Thesis of Penélope Aguiar Melgarejo
Subject:
Defense date: 16/11/2016
Advisor: Christine Solnon
Summary:
When we consider real world optimization problems, time is usually an important dimension to take into account. This is particularly the case for Delivery Problems for which time is typically present in different forms: travel times are associated with consecutive deliveries; time windows may be associated with deliveries; precedence constraints may be added between deliveries. An additional source of complexity in these problems is when the travel time between deliveries depends on the moment of the travel, typically because in urban areas the traffic conditions vary a lot during the day; those types of problems are called Time-Dependent Optimization Problems.
Since the availability of extensive real-world data in this area is quite recent, these problems have not been much studied in the literature and Constraint Programming (CP) approaches are even rarer. One reason for this is that CP is usually less efficient than Integer Linear Programming or Meta-heuristics (Local Search, Evolutionary Algorithms, Ant Colonies) for pure (non time-dependent) Vehicle Routing Problems. On the other hand, Constraint-Based Scheduling, that is the application of CP to scheduling problems, is one of the greatest industrial success of CP and has shown that CP technologies can be very efficient for solving temporal problems. A variety of specialized variable types (interval variables) and related global constraints and search algorithms have been developed until recently to improve the expressiveness and efficiency of CP-based models involving temporal domains.
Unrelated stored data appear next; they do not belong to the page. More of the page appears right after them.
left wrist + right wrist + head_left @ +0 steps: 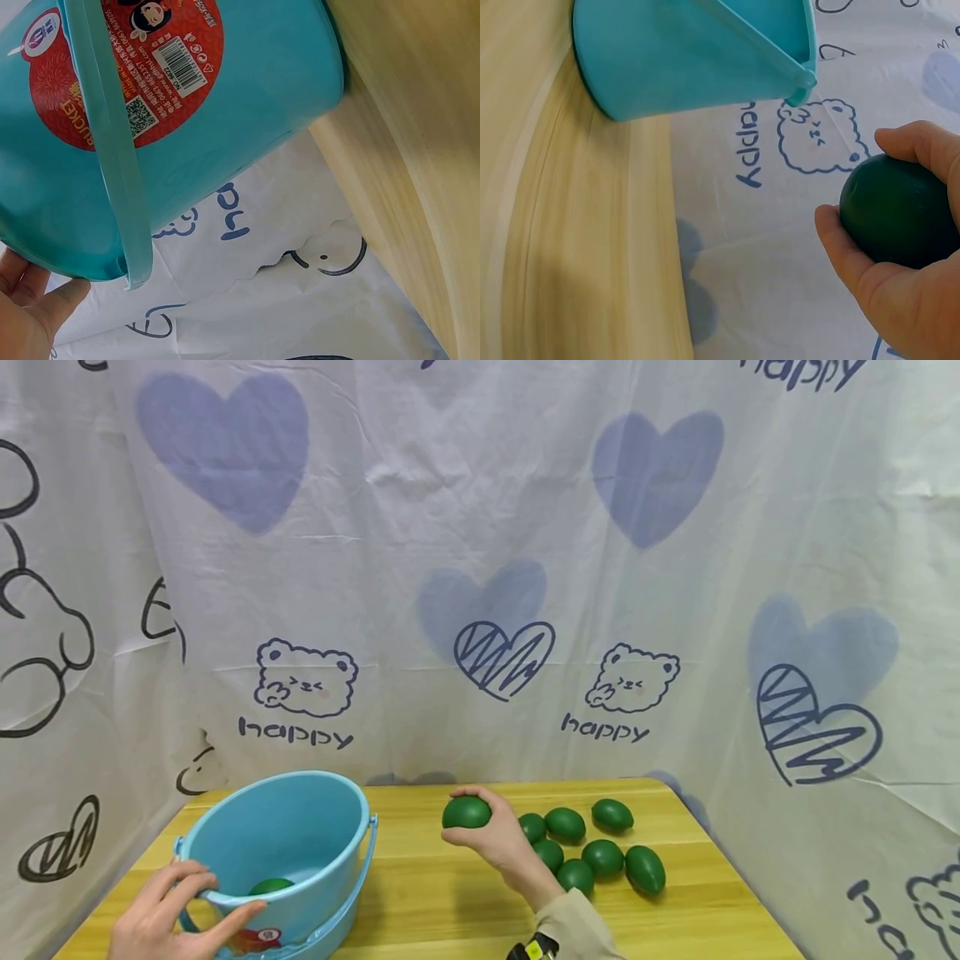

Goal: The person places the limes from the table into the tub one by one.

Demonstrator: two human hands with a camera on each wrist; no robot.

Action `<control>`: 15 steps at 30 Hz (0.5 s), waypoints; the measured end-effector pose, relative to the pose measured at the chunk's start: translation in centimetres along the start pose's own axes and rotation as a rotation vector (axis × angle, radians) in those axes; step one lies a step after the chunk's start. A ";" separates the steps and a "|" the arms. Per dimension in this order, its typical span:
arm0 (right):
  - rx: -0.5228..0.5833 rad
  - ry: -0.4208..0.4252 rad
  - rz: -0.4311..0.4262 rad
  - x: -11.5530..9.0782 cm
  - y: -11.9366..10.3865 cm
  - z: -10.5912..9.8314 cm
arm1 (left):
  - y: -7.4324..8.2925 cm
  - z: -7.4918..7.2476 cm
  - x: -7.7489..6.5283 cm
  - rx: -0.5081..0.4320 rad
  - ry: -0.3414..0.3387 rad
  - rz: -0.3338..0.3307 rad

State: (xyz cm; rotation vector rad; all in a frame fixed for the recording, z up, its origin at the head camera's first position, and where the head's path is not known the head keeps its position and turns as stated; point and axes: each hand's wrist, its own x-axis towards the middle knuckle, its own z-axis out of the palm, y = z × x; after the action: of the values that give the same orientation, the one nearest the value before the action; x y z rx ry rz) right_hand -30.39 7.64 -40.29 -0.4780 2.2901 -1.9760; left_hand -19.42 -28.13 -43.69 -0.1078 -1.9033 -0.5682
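A light blue bucket [352, 860] stands at the left of the table, its handle hanging down. My left hand [161, 914] grips its near rim, fingers over the edge and thumb along the outside; the left wrist view shows the fingertips at the rim beside a red label [169, 67]. One dark green, egg-shaped fruit [272, 886] lies inside the bucket, partly hidden by the wall. To the right of the bucket, my right hand [495, 839] holds another smooth green fruit [896, 214] between thumb and fingers, raised above the table.
Several more green fruits [603, 858] lie grouped on the wooden table [420, 910], right of my right hand and partly behind its wrist. A white cloth [405, 693] printed with hearts and bears hangs behind the table and along both sides.
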 end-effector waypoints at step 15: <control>-0.025 -0.037 -0.077 1.4 -1.6 3.0 | -0.1 0.1 0.0 0.008 -0.004 -0.004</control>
State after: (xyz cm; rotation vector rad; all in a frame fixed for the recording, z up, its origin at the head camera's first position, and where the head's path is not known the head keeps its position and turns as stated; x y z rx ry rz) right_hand -30.67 4.18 -38.98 -0.6082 2.3099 -1.9573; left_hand -19.49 -28.15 -43.74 -0.1004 -1.9098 -0.5638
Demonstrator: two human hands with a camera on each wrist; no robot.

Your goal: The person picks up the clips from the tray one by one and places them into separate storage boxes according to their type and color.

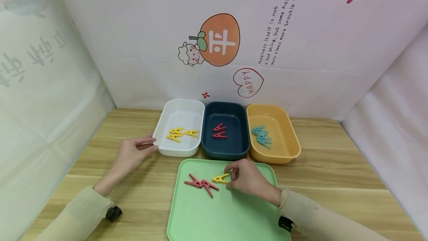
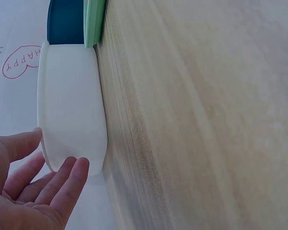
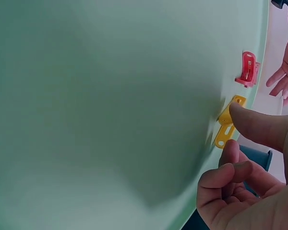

Our goal is to apply and extend CP techniques in order to design solutions for Time-Dependent Optimization Problems, leveraging a real use case for which we have good prospects and data to validate our approach. Implementation of our approach will be performed on top of or within the CP Optimizer engine of IBM ILOG CPLEX Optimization Studio. In the first 18 months of thesis we will focus our efforts on Smart Deliveries, a work-package of Optimod'Lyon - a project that aims at improving mobility in the city of Lyon. Smart Deliveries is about optimizing transporters delivery sequences by taking the city's traffic data into account. It means that we want to schedule the sequence of deliveries for a given driver in such a way that the total time needed to go through all delivery points is minimum. Traffic predictions and other useful information from the city will be used to estimate the duration needed to go from one delivery address to another depending on the time in the day.